Stewart Brand, at the first hackers conference in 1984, famously said:
On the one hand information wants to be expensive, because it’s so valuable. The right information in the right place just changes your life. On the other hand, information wants to be free, because the cost of getting it out is getting lower and lower all the time. So you have these two fighting against each other.
Few people would argue that newspaper brands shouldn’t operate online. The online news channel, along with online advertising and payments continue to grow even as print readership and advertising revenues decline.
However, in the online environment content is abundant. When faced with the choice of marginally better content for a fee, or good-enough content for free, they tend to choose the free content.
Much news content online is serendipitously encountered – consumers haven’t gone out looking for it specifically, but have been referred to it by a peer or encountered it via a search engine. It is difficult to get people to pull out their credit cards to read an article they have encountered by chance and with cursory interest.

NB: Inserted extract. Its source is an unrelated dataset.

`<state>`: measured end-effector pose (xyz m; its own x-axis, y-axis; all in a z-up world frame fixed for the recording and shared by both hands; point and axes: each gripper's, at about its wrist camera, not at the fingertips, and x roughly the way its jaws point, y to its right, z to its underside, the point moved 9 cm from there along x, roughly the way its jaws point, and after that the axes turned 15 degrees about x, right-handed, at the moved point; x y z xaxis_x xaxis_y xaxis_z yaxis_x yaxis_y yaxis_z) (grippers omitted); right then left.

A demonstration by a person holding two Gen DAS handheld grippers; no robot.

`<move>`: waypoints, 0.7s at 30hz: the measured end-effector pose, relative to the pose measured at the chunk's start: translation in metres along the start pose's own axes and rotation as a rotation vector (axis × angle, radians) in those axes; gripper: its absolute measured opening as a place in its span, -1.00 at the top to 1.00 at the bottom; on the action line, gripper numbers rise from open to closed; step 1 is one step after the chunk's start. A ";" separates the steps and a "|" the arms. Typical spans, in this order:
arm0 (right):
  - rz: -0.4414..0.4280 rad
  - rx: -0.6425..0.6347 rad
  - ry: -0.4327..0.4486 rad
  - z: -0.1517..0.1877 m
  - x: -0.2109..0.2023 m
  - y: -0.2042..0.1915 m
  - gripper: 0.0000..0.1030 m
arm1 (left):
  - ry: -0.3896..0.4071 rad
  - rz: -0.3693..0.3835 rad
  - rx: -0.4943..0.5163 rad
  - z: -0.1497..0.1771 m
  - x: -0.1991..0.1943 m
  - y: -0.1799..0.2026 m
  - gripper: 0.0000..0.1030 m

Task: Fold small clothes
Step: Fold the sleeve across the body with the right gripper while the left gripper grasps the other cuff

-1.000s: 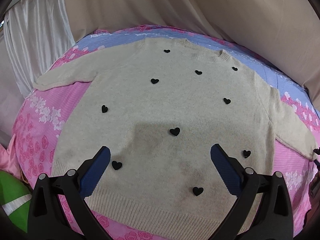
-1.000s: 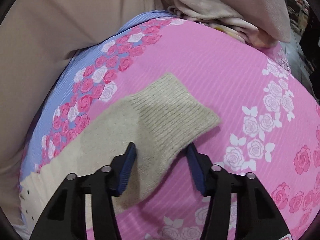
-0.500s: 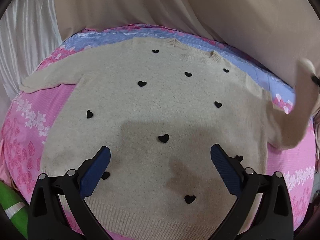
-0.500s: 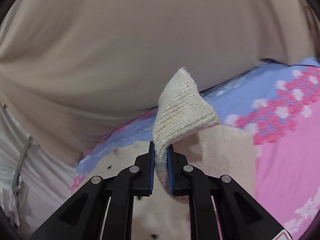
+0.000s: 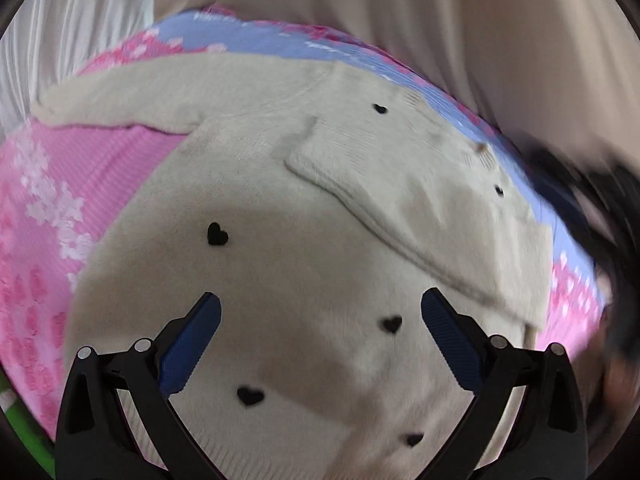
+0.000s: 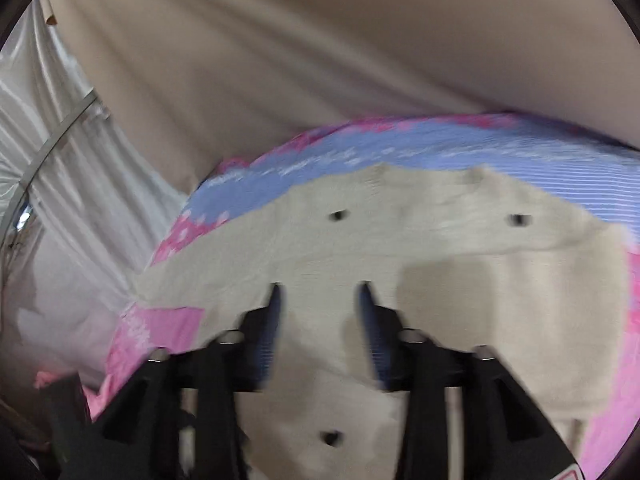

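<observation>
A small beige knit sweater [image 5: 280, 208] with black hearts lies flat on the pink and blue floral bedsheet [image 5: 80, 168]. Its right sleeve [image 5: 400, 200] is folded across the chest, cuff toward the middle. The left sleeve [image 5: 120, 100] stretches out to the left. My left gripper [image 5: 320, 312] hovers open over the lower body of the sweater, nothing between its fingers. In the right wrist view, blurred, my right gripper [image 6: 318, 292] hangs above the sweater [image 6: 440, 280] with its jaws opening and nothing between them. It also appears as a dark blur [image 5: 592, 208] at the right edge.
Beige curtain fabric [image 6: 320, 60] hangs behind the bed, and white satin drapes [image 6: 60, 140] at the left. A green object [image 5: 24, 432] peeks in at the lower left corner of the left wrist view. The sheet's blue band [image 6: 480, 152] runs along the far side.
The right gripper lifted the right sleeve, carried it over the chest and let it go; the sleeve now lies folded on the sweater. The left gripper moved closer over the sweater.
</observation>
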<state>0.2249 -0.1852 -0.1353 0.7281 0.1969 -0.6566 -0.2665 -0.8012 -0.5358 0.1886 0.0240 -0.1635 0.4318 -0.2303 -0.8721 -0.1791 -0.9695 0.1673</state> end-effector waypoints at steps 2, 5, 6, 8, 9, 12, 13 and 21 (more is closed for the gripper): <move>0.122 0.039 0.027 0.007 -0.027 0.055 -0.12 | -0.008 0.029 -0.044 -0.011 0.017 -0.004 -0.90; 0.295 0.072 0.045 0.017 -0.058 0.122 -0.12 | -0.016 0.056 -0.079 -0.035 0.048 -0.003 -0.89; 0.349 0.091 0.047 0.024 -0.066 0.144 -0.12 | -0.015 0.060 -0.085 -0.044 0.058 -0.002 -0.87; 0.387 0.135 0.035 0.033 -0.075 0.175 -0.13 | -0.016 0.102 -0.096 -0.060 0.080 0.004 -0.24; 0.410 0.147 0.031 0.039 -0.076 0.186 -0.13 | -0.035 0.144 -0.093 -0.067 0.092 0.008 0.12; 0.448 0.140 0.001 0.059 -0.061 0.201 -0.13 | -0.059 0.205 -0.073 -0.086 0.109 0.021 0.78; 0.451 0.139 -0.010 0.064 -0.052 0.201 -0.13 | -0.012 0.209 -0.040 -0.099 0.101 0.026 0.80; 0.399 0.200 0.021 0.038 -0.018 0.202 0.78 | 0.175 0.179 0.108 -0.160 0.047 0.035 0.80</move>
<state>0.1337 -0.3287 -0.2519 0.5554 -0.1186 -0.8231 -0.6445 -0.6868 -0.3360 0.3442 -0.0346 -0.1251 0.5296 -0.4172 -0.7386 -0.3557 -0.8997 0.2532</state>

In the case of serendipitous encounters with news, it would be a mistake to hide content behind a password protected “walled garden”. The main argument against this is perhaps that Google and other search engines will not index password protected content, so a significant channel of new readership will be foregone.
On the other hand, the challenge with completely free content is that it tends to rely on more advertising and advertorials. The problem with this is two-fold: firstly, it may lower the quality of the reader’s experience, and secondly, it may begin to infringe on editorial and journalistic independence.
There have been alternate calls for newspapers to go free or to continue charging fees, whether in print or online. I would argue for a blended approach, often called freemium pricing.
Freemium pricing works with two basic pricing levels: free and premium. Free content is used to attract attention and showcase the product. Premium content is exclusive and may offer greater access, functionality or a better quality of experience.
In the context of the attention economy, I would assert that all the newspaper’s content should be freely available online, since content is no longer a distinctive value proposition for newspapers. However, consumers should be charged for features that enhance their experience of the content – for example, to remove adverts, to receive the print edition, high-definition videos, the mobile application or even the email newsletter.
Consumers of free news may have lower expectations of free content and may make advertising viable. However, many serious news consumers, would be willing to pay for a better quality reading experience or more immediate access. A blanket approach to either make content free or paid for is shortsighted and limiting. To take Stewart Brand’s statement further, I would suggest the in the future information will be free, but getting it in your preferred format will be expensive.